Satu Orang Di Dunia Mengalami Dimensia Alzheimer Setiap 3 Detik

0
362
Satu Orang Di Dunia Mengalami Dimensia Alzheimer Setiap 3 Detik
Satu Orang Di Dunia Mengalami Dimensia Alzheimer Setiap 3 Detik
  • Sudah kenalkah kamu dengan dimensia?

Gangguan Pada Otak 

Gangguan pada otak yang menyebabkan penurunan daya ingat hingga kemampuan otak mental ini, kini sudah semakin marak membayangi masyarakat dunia, loh!

Data Terbaru dari Alzheimer’s Disease International

Dilansir dari data terbaru Alzheimer’s Disease International (ADI), setidaknya sekitar 10 juta orang hidup dengan dimensia di seluruh dunia, dan diperkirakan angka ini akan mencapai 132 juta pada tahun 2050 jika tidak ada rindakan efektif untuk mencegah resikonya.

Cief Executive Officer ADI, Paola Barbarino, menjelaskan diagnosis dimensia sering kali terlambat dilakukan.

Penelitian ADI mengungkapkan, saat ini, tanpa disadari setiap tiga detik, satu orang di dunia mengalami dimensia atau alzheimer karena rendahnya pemahaman masyarakat tentang penyakit ini.

Untuk itu, saat ini dibutuhkan kesadaran global yang situasinya mendesak.

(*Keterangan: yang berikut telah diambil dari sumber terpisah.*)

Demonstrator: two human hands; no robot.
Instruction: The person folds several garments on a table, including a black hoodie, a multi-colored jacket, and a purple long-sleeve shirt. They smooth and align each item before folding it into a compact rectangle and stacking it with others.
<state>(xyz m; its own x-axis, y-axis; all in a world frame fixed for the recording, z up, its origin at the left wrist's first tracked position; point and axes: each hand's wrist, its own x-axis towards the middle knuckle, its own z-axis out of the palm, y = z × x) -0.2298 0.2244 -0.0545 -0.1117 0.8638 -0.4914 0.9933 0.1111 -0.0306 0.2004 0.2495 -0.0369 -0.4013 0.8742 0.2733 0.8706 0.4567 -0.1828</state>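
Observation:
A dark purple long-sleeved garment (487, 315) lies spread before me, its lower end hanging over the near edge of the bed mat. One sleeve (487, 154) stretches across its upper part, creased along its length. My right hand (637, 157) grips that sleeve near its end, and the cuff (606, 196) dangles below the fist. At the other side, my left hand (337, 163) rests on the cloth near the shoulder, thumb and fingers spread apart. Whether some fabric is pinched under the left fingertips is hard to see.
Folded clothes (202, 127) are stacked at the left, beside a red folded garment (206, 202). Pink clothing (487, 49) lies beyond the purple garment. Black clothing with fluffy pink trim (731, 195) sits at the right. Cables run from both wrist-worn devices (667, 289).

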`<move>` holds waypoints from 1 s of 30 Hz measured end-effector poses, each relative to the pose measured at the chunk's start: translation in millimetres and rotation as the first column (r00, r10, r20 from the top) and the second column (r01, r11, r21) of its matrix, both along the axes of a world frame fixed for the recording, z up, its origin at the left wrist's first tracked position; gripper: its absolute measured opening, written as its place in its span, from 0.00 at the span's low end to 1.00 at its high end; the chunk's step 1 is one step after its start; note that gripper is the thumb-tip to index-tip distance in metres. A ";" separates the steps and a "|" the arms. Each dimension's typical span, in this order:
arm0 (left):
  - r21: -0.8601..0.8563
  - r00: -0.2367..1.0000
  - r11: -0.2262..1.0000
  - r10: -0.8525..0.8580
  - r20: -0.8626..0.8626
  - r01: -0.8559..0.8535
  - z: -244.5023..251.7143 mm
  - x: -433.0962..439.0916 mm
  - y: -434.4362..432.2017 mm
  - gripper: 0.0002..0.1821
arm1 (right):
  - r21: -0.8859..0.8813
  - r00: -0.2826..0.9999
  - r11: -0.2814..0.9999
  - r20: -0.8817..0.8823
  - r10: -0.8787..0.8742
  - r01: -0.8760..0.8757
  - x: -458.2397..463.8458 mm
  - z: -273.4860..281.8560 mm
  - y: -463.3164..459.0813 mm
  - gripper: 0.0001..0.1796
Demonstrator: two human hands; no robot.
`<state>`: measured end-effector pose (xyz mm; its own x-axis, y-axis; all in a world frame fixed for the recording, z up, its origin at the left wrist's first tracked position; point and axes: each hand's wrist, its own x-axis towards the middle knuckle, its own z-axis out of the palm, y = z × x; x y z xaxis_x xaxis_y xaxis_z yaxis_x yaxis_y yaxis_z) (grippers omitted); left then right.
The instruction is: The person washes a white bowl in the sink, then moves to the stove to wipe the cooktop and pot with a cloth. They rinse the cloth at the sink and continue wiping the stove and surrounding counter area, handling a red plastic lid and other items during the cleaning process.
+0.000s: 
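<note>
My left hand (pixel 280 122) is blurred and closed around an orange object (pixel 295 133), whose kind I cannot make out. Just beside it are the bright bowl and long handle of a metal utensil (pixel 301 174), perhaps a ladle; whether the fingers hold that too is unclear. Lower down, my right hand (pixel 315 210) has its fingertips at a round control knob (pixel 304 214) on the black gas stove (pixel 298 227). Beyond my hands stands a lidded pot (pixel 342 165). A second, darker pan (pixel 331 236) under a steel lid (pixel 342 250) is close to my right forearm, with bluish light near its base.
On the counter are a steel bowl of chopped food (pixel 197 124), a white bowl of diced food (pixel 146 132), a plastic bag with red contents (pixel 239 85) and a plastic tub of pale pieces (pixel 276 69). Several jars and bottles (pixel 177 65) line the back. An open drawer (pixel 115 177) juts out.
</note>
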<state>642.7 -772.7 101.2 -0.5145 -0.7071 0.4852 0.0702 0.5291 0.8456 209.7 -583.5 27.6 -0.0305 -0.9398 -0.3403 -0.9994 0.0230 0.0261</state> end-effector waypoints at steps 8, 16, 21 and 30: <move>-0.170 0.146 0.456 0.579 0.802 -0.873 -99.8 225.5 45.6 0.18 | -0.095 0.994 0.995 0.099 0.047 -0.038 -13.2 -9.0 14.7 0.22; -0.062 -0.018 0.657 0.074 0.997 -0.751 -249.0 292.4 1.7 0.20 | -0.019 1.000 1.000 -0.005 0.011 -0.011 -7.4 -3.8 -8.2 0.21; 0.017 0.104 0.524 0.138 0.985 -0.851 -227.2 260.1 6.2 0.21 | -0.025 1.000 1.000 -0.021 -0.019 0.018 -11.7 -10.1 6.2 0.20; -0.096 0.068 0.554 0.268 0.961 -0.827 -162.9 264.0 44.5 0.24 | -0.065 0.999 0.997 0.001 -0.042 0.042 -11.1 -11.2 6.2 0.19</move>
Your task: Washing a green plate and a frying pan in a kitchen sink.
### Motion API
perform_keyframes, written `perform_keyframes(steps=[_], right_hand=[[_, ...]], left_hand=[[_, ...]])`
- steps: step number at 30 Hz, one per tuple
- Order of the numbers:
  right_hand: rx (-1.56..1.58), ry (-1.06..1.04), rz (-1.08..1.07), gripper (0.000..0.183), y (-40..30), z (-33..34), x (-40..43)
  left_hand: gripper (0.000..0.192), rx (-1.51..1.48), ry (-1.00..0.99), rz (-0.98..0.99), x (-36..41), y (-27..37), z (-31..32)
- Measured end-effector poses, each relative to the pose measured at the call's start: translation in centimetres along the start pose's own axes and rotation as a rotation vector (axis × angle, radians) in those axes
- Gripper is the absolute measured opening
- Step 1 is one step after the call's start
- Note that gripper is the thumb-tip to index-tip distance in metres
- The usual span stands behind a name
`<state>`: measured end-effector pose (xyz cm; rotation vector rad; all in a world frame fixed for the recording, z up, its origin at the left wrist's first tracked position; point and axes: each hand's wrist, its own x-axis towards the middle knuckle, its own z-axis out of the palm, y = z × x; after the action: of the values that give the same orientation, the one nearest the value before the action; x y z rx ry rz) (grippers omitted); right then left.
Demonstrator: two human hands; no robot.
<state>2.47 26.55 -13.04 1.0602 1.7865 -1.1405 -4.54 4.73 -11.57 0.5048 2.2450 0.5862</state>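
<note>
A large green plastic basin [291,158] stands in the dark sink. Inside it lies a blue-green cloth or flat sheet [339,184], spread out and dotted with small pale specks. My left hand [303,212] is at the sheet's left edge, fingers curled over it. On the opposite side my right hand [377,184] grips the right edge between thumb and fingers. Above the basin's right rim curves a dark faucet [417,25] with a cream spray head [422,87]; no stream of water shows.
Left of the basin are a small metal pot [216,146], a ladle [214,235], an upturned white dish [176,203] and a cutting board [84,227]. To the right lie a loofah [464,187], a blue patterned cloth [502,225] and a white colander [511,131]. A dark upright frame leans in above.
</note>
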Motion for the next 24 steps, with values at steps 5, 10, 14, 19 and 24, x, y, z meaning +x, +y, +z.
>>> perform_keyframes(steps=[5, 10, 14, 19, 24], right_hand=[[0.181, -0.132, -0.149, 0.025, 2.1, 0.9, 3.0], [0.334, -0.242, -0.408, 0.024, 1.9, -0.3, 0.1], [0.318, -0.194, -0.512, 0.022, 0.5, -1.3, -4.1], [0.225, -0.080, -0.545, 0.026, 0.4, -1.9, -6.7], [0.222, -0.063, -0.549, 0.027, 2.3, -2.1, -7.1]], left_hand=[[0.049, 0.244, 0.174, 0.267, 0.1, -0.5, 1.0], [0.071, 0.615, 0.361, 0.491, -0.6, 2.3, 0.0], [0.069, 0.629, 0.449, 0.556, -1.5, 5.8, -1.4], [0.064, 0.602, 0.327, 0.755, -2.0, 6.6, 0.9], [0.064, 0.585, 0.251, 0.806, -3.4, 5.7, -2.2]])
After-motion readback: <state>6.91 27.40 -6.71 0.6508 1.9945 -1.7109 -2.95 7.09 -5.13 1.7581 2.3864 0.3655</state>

Paola juga menjelaskan World Health Organization (WHO) telah mengadospi “Global Plan of Action on The Public Health Respon of Dimentia 2017 – 2025” yaitu sebuah rencana global yang mendorong pemerintah untuk:

  • Meningkatkan kesadaran, deteksi dini, dan diagnosis dimensia.

“Meskipun bagitu, baru sekitar 30 – 194 negara anggota WHO yang telah mengembangkan rencana penanggulangan dari resiko dimensia ini.

Pemerintah setiap negara harus bertindak sekarang juga untuk menerapkan rencana dan kebijakan untuk mengurangi epidemi global secara serius.” Tambahnya.

Indonesia Sangat Support Rencana Global dari WHO

Indonesia menjadi salah satu negara yang sangat mendukung rencana global dari WHO tersebut.

Executive Direktur Alzheimer’s Indonesia, Sakurayuki, mengapresiasi pemerintah Indonesia yang telah meluncurkan Rencana Aksi Nasional (RAN) Dimensia pada Maret 2016 lalu.

Langkah pemerintah Indonesia ini telah diapresiasi oleh ADI sebagai salah satu negara yang aktif dalam meningkatkan kesadaran akan penyakit yang semakin banyak diderita ini.

Indonesia juga sudah menjadi role model untuk kampanye peningkatan kesadaran dimensia di Asia Pasifik.

Gerakan untuk bersama-sama tidak pikun ini dilaksanakan oleh seluruh lapisan maryarakat, mulai dari pemerintah pusat dan daerah hingga perusahaan swasta dan publik.

Mengenali Gejala Dimensi, 10 Tanda Dimensia

Selain itu, sangat penting bagi masyarakat untuk sadar dan mengenali gejala dimensia agar memahami dampaknya dan mengetahui apa yang harus dilakukan saat mengadapi seseorang dengan penyakit tersebut, karena masih bayak stigma dan kesalahan informasi seputar penyakit ini.

Sebagai pengetahuan awal, berikut adalah 10 tanda-tanda dimensia :

  1. Gangguan daya ingat
  2. Sulit melakukan kegiatan yang bersifat familiar
  3. Gangguan komunikasi
  4. Disorientasi waktu dan tempat
  5. Kesulitan dalam membuat keputusan
  6. Sulit fokus
  7. Menaruh barang tidak pada tempatnya
  8. Perubahan perilaku dan kepribadian
  9. Kesulitan memahami hubungan antara visual dan spasial
  10. Menarik diri dari pergaulan.

Jika kamu atau orang-orang terdekat kamu, terutama lansia, mengalami tanda-tanda tersebut, segera rencanakan untuk memeriksakan diri ke dokter. Agar dapat dilakukan tindakan untuk mengurangi ataupun menyembuhkan resikonya.